> [Problem to work on]: Each line of the material that mentions the word "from" is to be copied.

----

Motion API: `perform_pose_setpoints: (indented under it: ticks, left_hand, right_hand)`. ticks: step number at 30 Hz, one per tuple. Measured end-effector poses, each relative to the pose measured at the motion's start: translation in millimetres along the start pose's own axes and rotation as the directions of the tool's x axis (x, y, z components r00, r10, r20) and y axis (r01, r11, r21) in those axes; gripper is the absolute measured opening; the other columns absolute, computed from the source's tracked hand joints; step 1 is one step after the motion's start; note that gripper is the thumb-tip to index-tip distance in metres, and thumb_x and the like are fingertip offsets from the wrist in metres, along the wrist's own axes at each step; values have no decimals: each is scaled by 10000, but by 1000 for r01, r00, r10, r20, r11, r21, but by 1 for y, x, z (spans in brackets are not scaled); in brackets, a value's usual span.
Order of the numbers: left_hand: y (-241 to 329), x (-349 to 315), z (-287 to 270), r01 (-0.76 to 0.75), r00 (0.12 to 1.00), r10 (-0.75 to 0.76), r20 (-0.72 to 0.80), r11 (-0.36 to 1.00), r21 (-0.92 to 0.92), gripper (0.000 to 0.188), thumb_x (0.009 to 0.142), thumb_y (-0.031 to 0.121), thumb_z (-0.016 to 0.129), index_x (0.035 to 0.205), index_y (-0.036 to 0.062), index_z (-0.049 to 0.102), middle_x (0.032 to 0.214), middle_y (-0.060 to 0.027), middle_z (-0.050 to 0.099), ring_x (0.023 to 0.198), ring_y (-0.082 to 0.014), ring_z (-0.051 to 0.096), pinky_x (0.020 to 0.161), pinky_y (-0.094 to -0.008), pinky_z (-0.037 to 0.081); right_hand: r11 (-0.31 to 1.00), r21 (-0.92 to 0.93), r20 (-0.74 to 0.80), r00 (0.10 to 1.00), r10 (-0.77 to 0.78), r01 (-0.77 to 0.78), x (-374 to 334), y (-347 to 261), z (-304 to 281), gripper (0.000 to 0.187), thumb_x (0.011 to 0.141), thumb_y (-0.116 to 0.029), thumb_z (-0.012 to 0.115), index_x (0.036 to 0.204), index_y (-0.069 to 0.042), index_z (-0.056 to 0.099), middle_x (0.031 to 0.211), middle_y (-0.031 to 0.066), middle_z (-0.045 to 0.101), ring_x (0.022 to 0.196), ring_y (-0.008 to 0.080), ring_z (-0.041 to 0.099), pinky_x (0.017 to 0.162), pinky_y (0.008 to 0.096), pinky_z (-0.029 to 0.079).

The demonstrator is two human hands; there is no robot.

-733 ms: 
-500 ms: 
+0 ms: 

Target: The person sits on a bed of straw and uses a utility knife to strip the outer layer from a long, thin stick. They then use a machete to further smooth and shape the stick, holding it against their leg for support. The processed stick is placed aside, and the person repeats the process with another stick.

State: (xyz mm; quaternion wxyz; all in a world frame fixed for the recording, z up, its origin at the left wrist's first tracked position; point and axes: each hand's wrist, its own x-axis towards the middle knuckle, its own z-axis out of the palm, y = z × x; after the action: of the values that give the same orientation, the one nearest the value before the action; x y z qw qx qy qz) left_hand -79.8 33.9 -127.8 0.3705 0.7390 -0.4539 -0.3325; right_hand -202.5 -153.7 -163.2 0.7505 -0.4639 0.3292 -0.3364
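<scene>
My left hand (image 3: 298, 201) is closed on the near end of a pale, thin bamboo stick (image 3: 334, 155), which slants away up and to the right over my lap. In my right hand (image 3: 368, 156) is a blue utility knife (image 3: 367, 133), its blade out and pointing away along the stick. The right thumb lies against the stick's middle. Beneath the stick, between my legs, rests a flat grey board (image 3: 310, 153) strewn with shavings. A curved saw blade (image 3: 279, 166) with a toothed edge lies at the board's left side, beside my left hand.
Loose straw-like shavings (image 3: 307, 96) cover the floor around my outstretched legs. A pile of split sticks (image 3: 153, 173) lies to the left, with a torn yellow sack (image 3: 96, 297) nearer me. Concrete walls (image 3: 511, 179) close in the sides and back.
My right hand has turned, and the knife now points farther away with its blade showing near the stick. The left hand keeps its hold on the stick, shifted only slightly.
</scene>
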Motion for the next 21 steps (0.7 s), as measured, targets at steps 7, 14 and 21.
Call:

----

> [Answer to the problem]:
Motion API: `perform_pose_setpoints: (indented under it: ticks, left_hand, right_hand)`. ticks: step number at 30 Hz, one per tuple. Measured end-effector poses, each relative to the pose measured at the motion's start: translation in millimetres along the start pose's own axes and rotation as the directions of the tool's x axis (x, y, z components r00, r10, r20) and y axis (r01, r11, r21) in those axes; gripper is the absolute measured opening; the other columns absolute, computed from the source's tracked hand joints; step 1 is one step after the motion's start; note that gripper is the thumb-tip to index-tip distance in metres, and thumb_x and the like are fingertip offsets from the wrist in metres, along the wrist's own axes at each step; values have no decimals: each is scaled by 10000, but by 1000 for r01, r00, r10, r20, r11, r21, but by 1 for y, x, z (spans in brackets are not scaled); in brackets, a value's usual span.
Target: The person sits on a bed of straw and uses a utility knife to strip the outer layer from a long, thin stick. They then use a machete to further smooth and shape the stick, holding it against their leg for support. The processed stick is placed aside, and the person repeats the process with another stick.

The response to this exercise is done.